Sometimes armed conflict promotes development of new abilities in women
and girls. During the Eritrean struggle, those fighting for national independence
established a school curriculum which reflected a commitment to socialist
equality and the rights of women. Classes were coeducational and girls
were encouraged to fully participate in all fields, particularly the technical
ones.
Unfortunately, war more often discourages girls from attending school
because it is unsafe for them to leave home. In Somalia, girls dropped
out of school when it became too dangerous to travel to classes. In some
cases, this accelerated their early marriage. School attendance is further
discouraged when the absence of males means greater workloads for women
and girls. This is particularly true when, in the absence of both parents,
adolescent girls take over as heads of their households.
In some wars, particularly religious conflicts, certain factions may
believe that girls should not be educated. "The recent decision of
the Taliban in Afghanistan to curtail girls' access to education in the
areas under their control has been of particular concern for UN agencies
and NGOs," says the report. For that reason UNICEF and some other
agencies have suspended assistance to education programmes in those areas
"until there is the possibility of equality of opportunity between
boys and girls," the report notes.
The decline in schooling for females during periods of armed conflict
has implications for a nation's post-conflict recovery: the World Bank
says that education is the single most important factor contributing to
national economic growth. Education, or lack of it, also has implications
for sustainable population growth on a global scale. Girls and women who
are educated will have fewer children and those they have are more likely
to survive and thrive. For example, child mortality in Bangladesh is five
times greater among children whose mothers have no education than among
those whose mothers have seven or more years of schooling.
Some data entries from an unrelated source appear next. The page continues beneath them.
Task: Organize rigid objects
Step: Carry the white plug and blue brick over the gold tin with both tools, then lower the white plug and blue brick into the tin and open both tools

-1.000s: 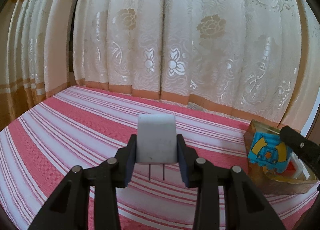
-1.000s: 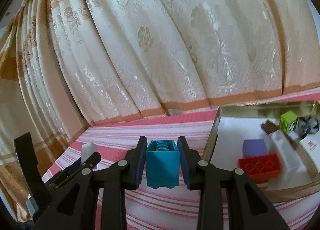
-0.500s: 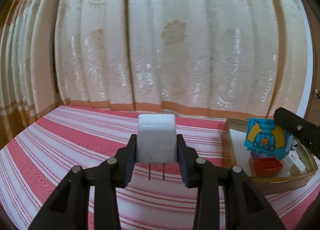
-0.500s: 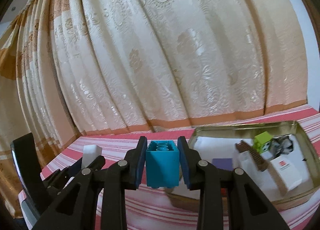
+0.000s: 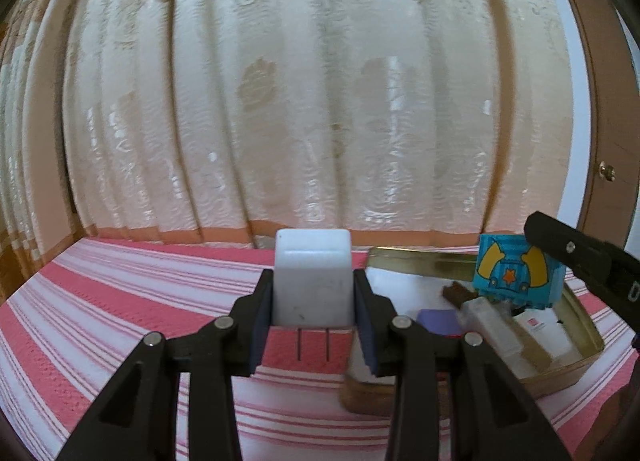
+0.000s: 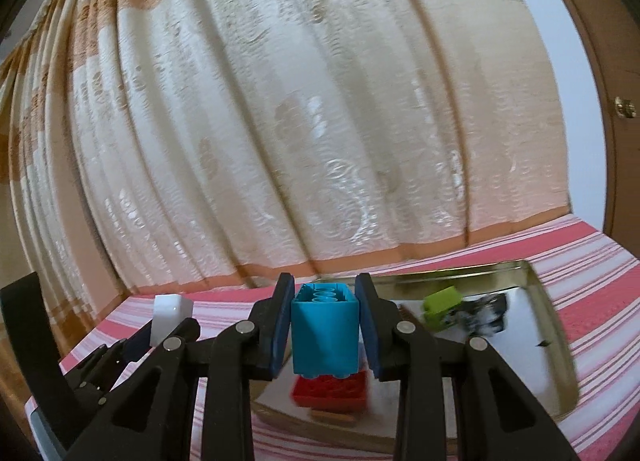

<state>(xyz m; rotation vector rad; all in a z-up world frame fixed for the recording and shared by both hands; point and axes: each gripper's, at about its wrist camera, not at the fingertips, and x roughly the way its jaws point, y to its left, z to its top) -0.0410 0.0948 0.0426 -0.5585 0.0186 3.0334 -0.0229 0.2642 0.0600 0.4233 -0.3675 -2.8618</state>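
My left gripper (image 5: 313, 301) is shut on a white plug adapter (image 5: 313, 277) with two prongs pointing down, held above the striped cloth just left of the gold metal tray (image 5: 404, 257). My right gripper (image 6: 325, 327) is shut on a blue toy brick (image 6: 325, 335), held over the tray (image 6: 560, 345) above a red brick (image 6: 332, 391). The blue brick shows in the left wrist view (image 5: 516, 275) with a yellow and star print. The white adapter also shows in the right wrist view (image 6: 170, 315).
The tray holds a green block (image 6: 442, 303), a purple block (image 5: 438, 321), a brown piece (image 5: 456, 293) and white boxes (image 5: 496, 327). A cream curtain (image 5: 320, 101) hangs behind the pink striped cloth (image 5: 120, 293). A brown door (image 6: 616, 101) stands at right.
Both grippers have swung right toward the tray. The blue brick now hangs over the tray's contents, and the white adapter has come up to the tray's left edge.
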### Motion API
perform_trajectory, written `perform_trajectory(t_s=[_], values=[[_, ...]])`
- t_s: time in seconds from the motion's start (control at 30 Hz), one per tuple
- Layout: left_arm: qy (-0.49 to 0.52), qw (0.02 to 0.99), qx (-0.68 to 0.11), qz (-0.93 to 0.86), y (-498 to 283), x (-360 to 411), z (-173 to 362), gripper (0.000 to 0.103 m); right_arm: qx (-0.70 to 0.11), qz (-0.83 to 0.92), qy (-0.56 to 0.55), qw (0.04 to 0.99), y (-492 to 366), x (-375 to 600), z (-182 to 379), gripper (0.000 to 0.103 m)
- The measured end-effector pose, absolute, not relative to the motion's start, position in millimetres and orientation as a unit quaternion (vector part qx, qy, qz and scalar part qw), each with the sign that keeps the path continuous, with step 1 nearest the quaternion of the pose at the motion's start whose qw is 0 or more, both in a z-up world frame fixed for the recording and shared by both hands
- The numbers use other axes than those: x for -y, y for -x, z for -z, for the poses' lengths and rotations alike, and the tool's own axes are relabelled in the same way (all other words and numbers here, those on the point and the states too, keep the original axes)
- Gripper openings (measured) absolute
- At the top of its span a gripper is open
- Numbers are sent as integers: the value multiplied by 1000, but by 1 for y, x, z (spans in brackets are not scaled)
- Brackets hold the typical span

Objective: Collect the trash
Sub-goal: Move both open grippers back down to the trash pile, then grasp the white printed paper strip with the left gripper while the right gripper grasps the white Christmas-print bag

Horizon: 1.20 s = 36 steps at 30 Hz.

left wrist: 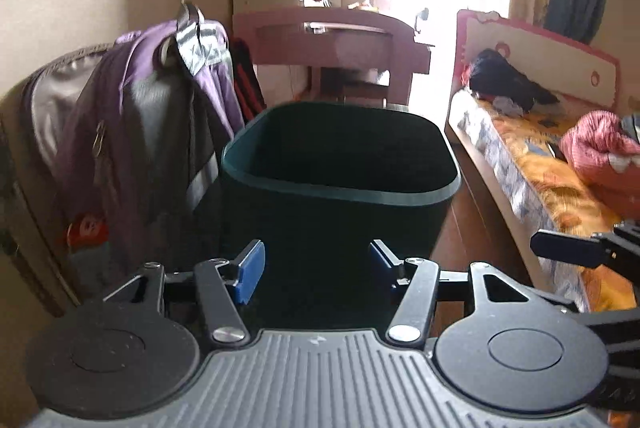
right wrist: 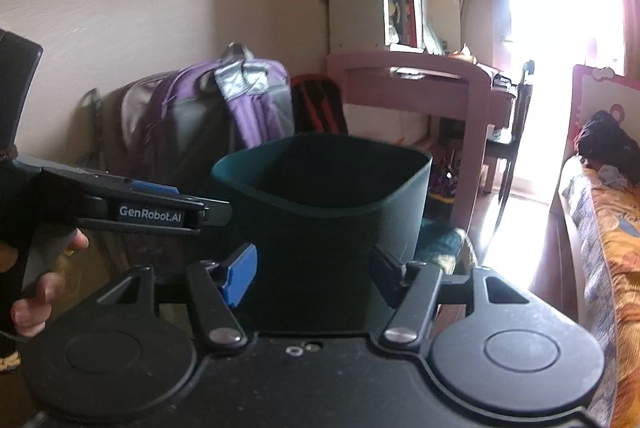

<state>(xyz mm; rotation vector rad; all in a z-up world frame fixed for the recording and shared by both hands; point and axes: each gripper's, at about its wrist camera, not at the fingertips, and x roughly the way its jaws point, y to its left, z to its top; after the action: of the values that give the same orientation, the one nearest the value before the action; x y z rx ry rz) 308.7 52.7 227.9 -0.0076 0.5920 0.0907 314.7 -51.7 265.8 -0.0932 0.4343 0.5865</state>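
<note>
Both tongs, left (left wrist: 316,270) and right (right wrist: 314,274), gape empty before the bin (left wrist: 340,164) (hand (right wrist: 36,292) only in right view).

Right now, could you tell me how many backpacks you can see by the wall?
2: a purple-and-grey backpack left of the dark green bin, and a red-and-black one behind it, beside the pink desk. Others may be hidden.

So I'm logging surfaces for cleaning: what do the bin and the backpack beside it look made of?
The bin looks like moulded plastic, dark green and smooth, with a rolled rim that catches a dull sheen. The backpack seems woven synthetic fabric, purple and grey, matte, with creases, stitched seams and a shinier silver strap.
</note>
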Motion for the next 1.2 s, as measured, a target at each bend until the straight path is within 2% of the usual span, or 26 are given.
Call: perform_trajectory(t_s=[0.37,0.67,0.7,0.77,0.87,1.1,1.2], values=[[11,941,-337,-33,-236,-60,-149,57,-277,-318,21,906,-266,69,-194,63],[23,919,-392,-40,-208,-73,-51,57,-347,-321,13,881,-250,67,-111,63],[30,915,-401,-40,-207,-76,-39,58,-358,-323,13,876,-249,66,-98,63],[45,905,-421,-45,-204,-83,-12,71,-385,-320,13,865,-249,62,-69,63],[53,893,-441,-64,-203,-91,26,78,-424,-300,14,855,-252,58,-22,63],[71,867,-487,-83,-212,-103,104,81,-542,-233,-39,807,-275,57,83,63],[40,861,-504,-62,-216,-92,134,81,-576,-199,-49,791,-287,53,119,63]])
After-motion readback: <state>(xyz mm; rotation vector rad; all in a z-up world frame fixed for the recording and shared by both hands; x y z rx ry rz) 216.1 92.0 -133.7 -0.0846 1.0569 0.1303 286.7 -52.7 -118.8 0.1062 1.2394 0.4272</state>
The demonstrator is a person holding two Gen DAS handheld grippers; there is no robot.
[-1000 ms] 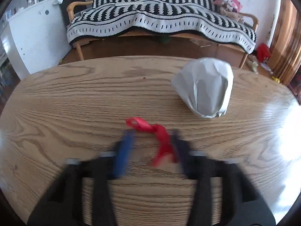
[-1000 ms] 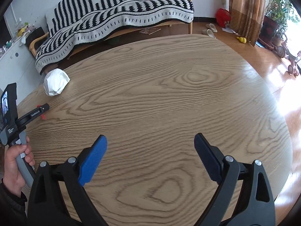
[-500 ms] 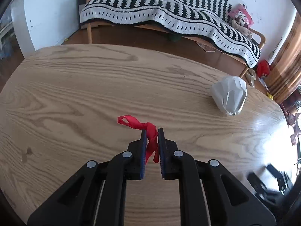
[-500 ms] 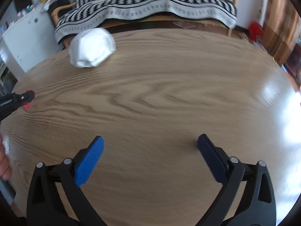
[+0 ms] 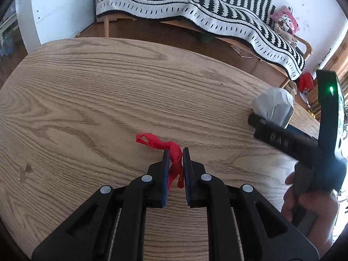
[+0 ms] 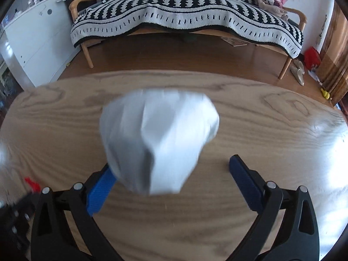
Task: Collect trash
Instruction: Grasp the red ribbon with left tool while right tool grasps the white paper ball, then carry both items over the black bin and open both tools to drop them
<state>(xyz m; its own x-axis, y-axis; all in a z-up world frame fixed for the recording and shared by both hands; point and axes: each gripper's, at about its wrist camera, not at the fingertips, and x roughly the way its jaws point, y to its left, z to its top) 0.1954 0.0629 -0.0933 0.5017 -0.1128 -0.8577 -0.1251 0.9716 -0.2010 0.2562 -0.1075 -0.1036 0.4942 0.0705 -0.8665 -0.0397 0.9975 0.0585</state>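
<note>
A crumpled red scrap [image 5: 171, 150] is pinched between the blue pads of the left gripper [image 5: 175, 163], whose jaws are nearly closed on it. The scrap's free end is twisted out to the left over the bench [image 5: 91, 100], and a lower strip hangs down between the fingers; whether the scrap is lifted clear of the wood or resting on it cannot be told. In the right wrist view only a small blurred bit of the red scrap [image 6: 31, 182] is seen at the lower left edge.

A crumpled white paper wad [image 6: 158, 139] is found toward the far edge of the bench, well apart from the red scrap. The right gripper [image 6: 171, 174] is held wide open around its near end. The left blue pad [image 6: 101, 192] is partly covered by the wad's edge, so contact there cannot be judged, while the right pad [image 6: 244, 188] is clearly apart from the paper. The wad is blurred in this view. In the left wrist view the same wad [image 5: 273, 105] is seen at the right, with the right gripper's black body partly in front of it and the person's right hand [image 5: 308, 204] wrapped around its handle.

Beyond the bench, a wooden sofa draped with a black-and-white striped blanket [image 6: 187, 8] is seen on a brown floor, with a white cabinet [image 6: 34, 37] to the left.
</note>
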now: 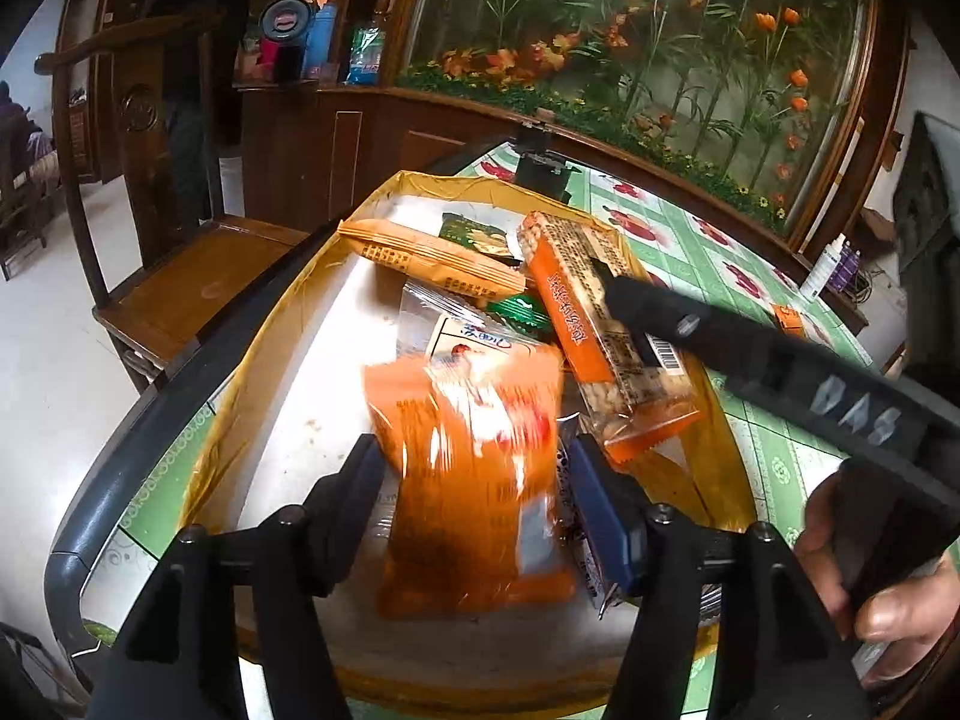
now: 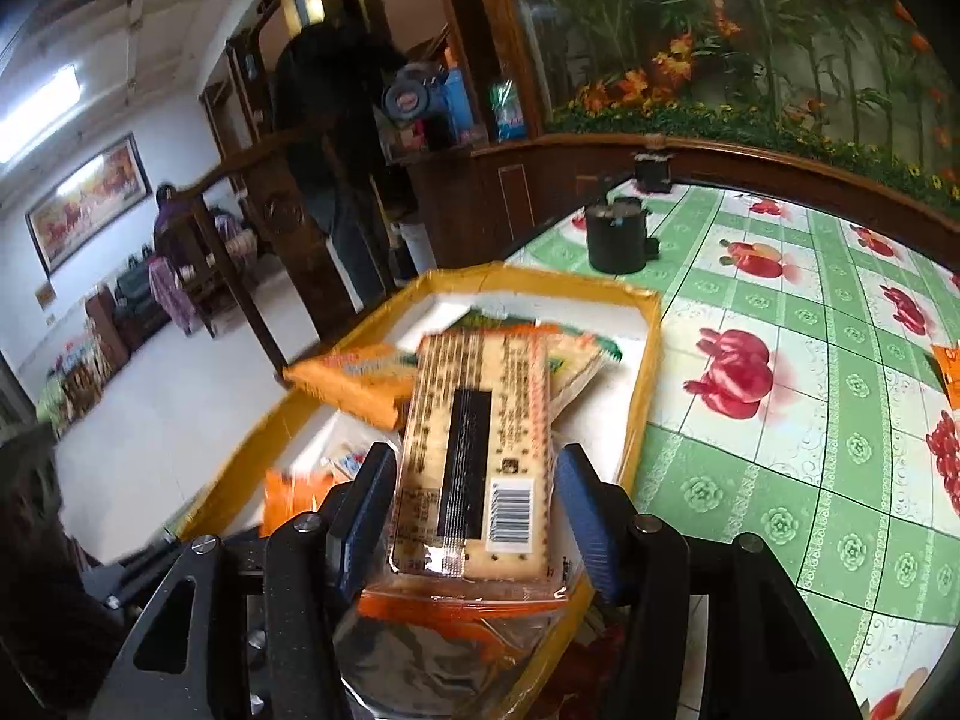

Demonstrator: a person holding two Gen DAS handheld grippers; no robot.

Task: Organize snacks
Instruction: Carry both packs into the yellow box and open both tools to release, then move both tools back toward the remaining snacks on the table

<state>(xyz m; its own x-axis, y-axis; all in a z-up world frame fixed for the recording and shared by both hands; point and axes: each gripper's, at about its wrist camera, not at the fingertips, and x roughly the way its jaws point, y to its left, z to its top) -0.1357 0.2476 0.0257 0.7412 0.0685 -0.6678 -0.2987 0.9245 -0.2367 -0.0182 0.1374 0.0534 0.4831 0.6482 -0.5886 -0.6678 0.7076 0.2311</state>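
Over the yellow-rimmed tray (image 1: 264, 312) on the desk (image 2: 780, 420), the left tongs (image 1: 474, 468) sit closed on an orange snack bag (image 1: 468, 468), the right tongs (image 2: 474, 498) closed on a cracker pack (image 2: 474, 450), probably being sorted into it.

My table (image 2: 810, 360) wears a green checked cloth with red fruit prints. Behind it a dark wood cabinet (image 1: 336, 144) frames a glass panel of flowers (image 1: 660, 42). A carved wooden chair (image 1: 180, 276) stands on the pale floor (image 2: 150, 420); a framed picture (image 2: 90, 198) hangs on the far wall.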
When threats of violence keep girls from attending school, flexible
systems of 'distance learning' are recommended. Distance learning marries
broadcast and recorded media with pre-packaged materials such as the 'school-in-a-box'
consisting of brushes and paints, chalk, paper, pens, pencils and books,
created by UNICEF and UNESCO (the
UN Educational, Scientific and Cultural Organization). These approaches
are also proving successful in displacement camps. Schooling can take place
even in the most unconventional sites. In Eritrea in the late 1980s, wartime
classes were often held in caves, under trees, or in camouflaged huts built
from sticks and leaves.
"While all around may be in chaos, schooling can represent a state
of normalcy," the report says. "The ability to carry on schooling
in the most difficult circumstances demonstrates confidence in the future."